◆ What is being asked: In the listing that follows, count the lines that include "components", and answer with the total alone.

◆ Available data:
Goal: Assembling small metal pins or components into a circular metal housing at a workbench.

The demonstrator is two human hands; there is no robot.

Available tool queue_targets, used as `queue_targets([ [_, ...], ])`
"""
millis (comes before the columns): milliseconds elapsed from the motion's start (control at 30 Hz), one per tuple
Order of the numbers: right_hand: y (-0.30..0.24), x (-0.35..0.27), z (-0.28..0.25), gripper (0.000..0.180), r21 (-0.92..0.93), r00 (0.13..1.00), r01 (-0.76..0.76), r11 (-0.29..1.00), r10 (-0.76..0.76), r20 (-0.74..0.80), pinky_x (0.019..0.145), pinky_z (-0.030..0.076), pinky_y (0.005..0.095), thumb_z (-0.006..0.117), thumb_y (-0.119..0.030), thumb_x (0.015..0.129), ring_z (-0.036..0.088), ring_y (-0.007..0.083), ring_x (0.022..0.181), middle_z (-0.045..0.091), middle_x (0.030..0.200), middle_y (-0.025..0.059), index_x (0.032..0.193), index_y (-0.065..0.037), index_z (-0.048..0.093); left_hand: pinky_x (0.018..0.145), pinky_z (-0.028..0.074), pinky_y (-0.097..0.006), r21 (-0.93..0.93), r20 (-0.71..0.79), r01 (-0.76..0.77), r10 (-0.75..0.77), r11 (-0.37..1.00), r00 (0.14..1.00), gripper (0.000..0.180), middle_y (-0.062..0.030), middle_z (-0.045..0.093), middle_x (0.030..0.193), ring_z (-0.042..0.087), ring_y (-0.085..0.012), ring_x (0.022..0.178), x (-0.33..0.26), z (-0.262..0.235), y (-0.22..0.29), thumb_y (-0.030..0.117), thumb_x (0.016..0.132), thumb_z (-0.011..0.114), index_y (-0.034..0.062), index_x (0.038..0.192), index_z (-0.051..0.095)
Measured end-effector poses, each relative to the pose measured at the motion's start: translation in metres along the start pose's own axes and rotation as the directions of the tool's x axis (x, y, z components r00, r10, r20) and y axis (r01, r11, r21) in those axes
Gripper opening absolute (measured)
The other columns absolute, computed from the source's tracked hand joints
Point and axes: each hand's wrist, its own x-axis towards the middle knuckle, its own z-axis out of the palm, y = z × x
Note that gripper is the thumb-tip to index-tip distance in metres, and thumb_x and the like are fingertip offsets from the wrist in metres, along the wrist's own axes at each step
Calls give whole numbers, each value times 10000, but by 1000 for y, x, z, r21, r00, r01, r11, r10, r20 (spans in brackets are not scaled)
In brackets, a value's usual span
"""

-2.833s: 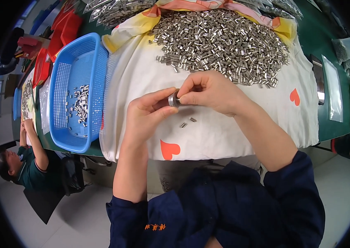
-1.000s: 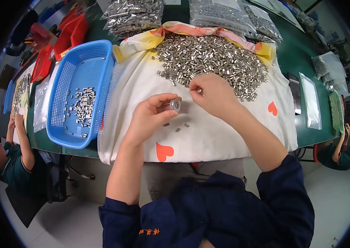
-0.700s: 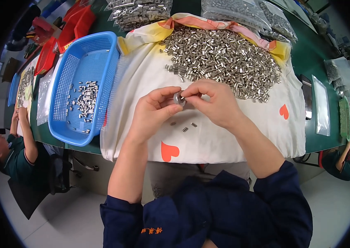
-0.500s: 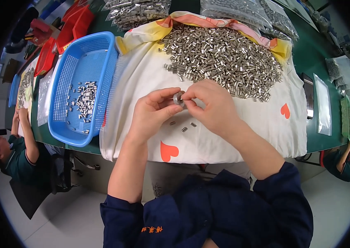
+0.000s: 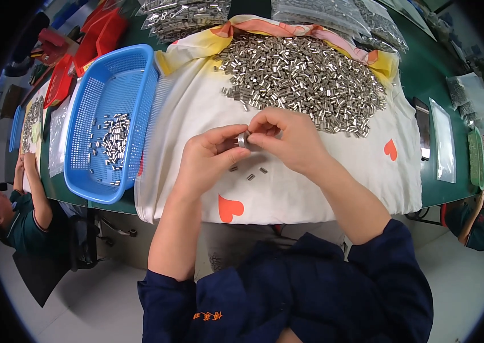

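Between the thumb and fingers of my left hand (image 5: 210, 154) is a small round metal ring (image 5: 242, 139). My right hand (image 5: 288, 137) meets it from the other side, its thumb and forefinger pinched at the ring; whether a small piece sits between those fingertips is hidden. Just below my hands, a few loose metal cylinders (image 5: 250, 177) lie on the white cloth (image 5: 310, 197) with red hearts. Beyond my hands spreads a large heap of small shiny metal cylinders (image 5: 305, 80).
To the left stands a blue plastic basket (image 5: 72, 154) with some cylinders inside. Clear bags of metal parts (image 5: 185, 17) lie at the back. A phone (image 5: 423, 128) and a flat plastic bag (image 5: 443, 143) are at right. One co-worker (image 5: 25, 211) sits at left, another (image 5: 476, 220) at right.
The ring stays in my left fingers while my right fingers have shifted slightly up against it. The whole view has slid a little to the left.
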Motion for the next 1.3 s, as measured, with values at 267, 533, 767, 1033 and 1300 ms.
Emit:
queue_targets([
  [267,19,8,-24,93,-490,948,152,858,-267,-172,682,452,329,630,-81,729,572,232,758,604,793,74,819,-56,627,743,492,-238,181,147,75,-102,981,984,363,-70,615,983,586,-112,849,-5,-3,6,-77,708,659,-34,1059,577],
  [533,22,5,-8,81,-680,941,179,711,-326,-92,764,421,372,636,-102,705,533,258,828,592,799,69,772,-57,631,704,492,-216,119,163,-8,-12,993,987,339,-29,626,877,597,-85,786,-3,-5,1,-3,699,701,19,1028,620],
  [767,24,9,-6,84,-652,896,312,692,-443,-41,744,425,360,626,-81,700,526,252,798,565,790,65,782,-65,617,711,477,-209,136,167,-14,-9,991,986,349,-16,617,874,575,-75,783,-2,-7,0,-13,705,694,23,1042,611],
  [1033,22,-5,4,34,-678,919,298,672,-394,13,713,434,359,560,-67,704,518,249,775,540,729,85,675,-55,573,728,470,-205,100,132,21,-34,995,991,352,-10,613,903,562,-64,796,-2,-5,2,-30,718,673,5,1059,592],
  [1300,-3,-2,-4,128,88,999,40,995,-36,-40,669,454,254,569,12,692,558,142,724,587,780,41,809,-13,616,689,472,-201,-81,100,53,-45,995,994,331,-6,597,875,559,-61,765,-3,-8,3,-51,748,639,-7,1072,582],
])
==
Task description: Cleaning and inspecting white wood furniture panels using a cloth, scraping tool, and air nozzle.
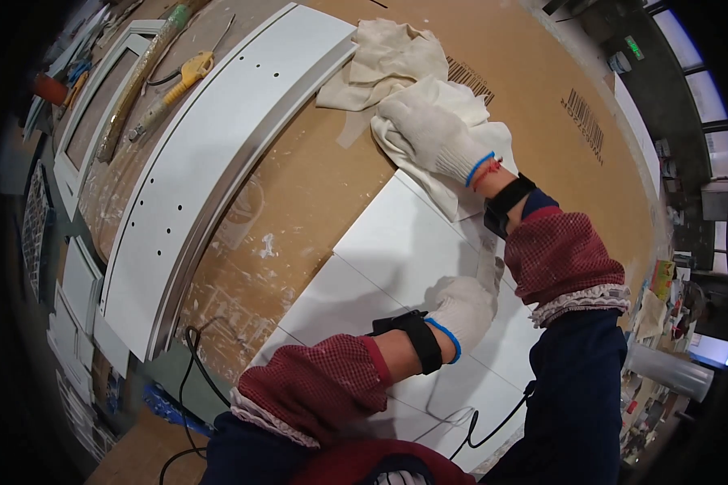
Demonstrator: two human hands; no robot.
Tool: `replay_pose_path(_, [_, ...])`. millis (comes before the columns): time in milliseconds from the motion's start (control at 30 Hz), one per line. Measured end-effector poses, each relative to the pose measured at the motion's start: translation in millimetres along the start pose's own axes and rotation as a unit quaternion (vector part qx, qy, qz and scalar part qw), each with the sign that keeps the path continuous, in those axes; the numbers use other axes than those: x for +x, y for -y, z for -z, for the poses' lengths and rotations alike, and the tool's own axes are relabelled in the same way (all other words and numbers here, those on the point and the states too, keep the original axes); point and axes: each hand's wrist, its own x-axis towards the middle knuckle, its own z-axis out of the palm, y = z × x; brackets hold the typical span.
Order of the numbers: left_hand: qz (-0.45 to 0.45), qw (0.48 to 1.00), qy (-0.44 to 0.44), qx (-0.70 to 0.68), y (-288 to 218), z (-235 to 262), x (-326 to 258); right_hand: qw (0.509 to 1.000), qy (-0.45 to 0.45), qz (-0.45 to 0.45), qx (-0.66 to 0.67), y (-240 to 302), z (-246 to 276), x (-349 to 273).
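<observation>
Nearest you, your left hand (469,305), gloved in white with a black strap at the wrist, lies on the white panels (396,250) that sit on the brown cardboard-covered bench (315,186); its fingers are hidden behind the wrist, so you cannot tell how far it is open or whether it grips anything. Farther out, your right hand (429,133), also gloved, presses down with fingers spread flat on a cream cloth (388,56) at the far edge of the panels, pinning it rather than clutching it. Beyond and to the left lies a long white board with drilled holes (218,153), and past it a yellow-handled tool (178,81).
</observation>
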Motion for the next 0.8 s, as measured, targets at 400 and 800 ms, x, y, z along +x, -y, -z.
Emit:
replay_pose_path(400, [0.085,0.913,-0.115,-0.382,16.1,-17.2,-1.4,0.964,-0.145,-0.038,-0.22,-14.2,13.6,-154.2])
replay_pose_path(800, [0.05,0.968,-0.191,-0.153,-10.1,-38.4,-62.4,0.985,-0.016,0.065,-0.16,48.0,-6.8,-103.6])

◆ Result for this task: 2